Bawaria Europa Niemcy Podróże

Bajkowa Bawaria – Rothenburg ob der Tauber

28 października 2017
Rothenburg ob der Tauber – miasto jak z bajki!

Rothenburg ob der Tauber to najbardziej bajkowe miasto jakie do tej pory odwiedziłam. A odwiedziłam już ponad 500 różnych miejsc na świecie więc wiem co pisze! 😊 Podobno Bawaria to najpiękniejszy kraj związkowy w Niemczech. I bynajmniej nie jest to wyłącznie zasługa Monachium! Bo aplauz i uwaga należy się też tym mniejszym, tym jeszcze nie zbyt dobrze znanym w Polsce małym miasteczkom. Takim właśnie jak Rothenburg ob der Tauber. A szkoda, bo z Monachium, Norymbergi czy Würzburga można się tutaj dostać szybko, tanio i komfortowo. Pokażę Wam co i jak. Gotowi na nowe doznania? Pozwólcie mi zatem przekonać Was do najbardziej kolorowego i bajkowego miasteczka w Europie!

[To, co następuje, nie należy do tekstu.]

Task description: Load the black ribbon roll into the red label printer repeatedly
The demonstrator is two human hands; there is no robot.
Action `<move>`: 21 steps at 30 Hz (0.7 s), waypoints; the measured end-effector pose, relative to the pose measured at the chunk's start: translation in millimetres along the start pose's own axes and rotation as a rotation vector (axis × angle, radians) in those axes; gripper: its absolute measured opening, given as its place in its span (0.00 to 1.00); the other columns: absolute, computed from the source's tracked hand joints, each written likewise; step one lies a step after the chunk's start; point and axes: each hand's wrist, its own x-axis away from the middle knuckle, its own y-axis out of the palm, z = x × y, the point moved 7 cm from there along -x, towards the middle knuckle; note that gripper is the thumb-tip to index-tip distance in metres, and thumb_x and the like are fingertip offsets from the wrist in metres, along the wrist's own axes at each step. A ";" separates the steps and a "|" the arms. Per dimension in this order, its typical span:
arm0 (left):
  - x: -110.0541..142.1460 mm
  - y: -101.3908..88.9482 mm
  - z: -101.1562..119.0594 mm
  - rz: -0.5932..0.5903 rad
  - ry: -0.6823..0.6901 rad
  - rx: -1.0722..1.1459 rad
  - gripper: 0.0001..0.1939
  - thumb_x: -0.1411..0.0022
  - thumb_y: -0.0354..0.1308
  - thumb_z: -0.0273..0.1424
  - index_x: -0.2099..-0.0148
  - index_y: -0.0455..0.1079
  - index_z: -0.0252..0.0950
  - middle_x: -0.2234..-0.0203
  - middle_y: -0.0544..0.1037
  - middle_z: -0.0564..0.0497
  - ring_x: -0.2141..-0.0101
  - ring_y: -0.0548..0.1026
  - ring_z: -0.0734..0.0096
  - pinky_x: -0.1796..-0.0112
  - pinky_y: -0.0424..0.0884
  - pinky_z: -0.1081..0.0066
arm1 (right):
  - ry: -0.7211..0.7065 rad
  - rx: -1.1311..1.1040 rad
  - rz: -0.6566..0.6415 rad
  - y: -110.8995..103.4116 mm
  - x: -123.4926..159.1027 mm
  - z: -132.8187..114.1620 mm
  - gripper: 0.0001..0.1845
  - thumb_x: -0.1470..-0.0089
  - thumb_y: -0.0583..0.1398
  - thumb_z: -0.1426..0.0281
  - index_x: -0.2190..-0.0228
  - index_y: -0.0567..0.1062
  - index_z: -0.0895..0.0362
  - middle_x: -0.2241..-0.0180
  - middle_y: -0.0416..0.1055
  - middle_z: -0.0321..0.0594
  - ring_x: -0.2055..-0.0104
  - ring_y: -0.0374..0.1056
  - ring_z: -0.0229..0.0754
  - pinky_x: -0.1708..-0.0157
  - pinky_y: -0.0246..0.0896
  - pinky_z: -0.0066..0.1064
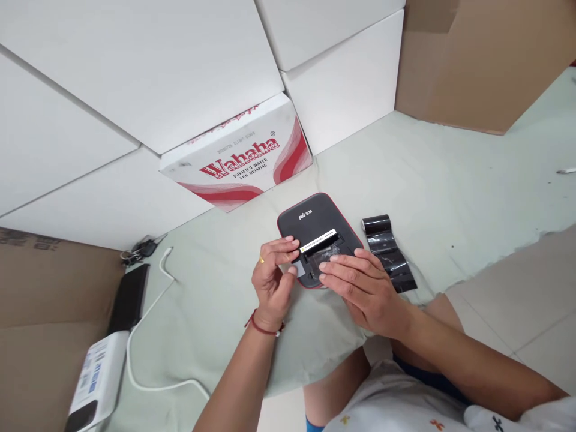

Rothenburg ob der Tauber – dojazd

Najlepiej będzie Wam się jechało z dużych miast, tj.  Monachium, Norymberga czy Würzburg. Ja podróżowałam akurat z Monachium razem z babcią  Deutsche Bahnem. Czeka Was kilka przesiadek, więc jeśli kupujecie bilet w automacie, to sprawdźcie sobie, gdzie macie się przesiąść, bo na bilecie z automatu nie będzie napisane!!! Do Rothenburg ob der Tauber dojedziecie w ramach Bayern Ticket. TUTAJ możecie poczytać jak kupić taki bilet, dlaczego jest on taki super i jak z niego korzystać! 🙂

Od 2021 roku mieszkam w Bad Homburgu w Hesji. Jednak od Rothenburga dzieli nas sporo kilometrów. Mimo to, w pewien słoneczny i sierpniowy dzień znów wybraliśmy się do tego miasta. I wiecie co? Urzekło mnie tak, jak zrobiło to za pierwszym razem!

Światowe, małe miasteczko

Rothenburg ob der Tauber to niewielkie miasteczko w Bawarii, znajdujące się na terenie dawnej krainy historycznej Frankonia. Przebiega przez nie Romantyczny Szlak, który uważany jest za najpiękniejszą trasę turystyczną w Niemczech. Rothenburg jest natomiast uważany za najpiękniejsze miasteczko na szlaku! 😉 Rzeczywiście, nie widziałam jeszcze wszystkich miejsc na tym szlaku, ale po zobaczeniu ponad 100 miejsc w Niemczech nadal stwierdzam, że jest to najpiękniejsze miasteczko w Niemczech!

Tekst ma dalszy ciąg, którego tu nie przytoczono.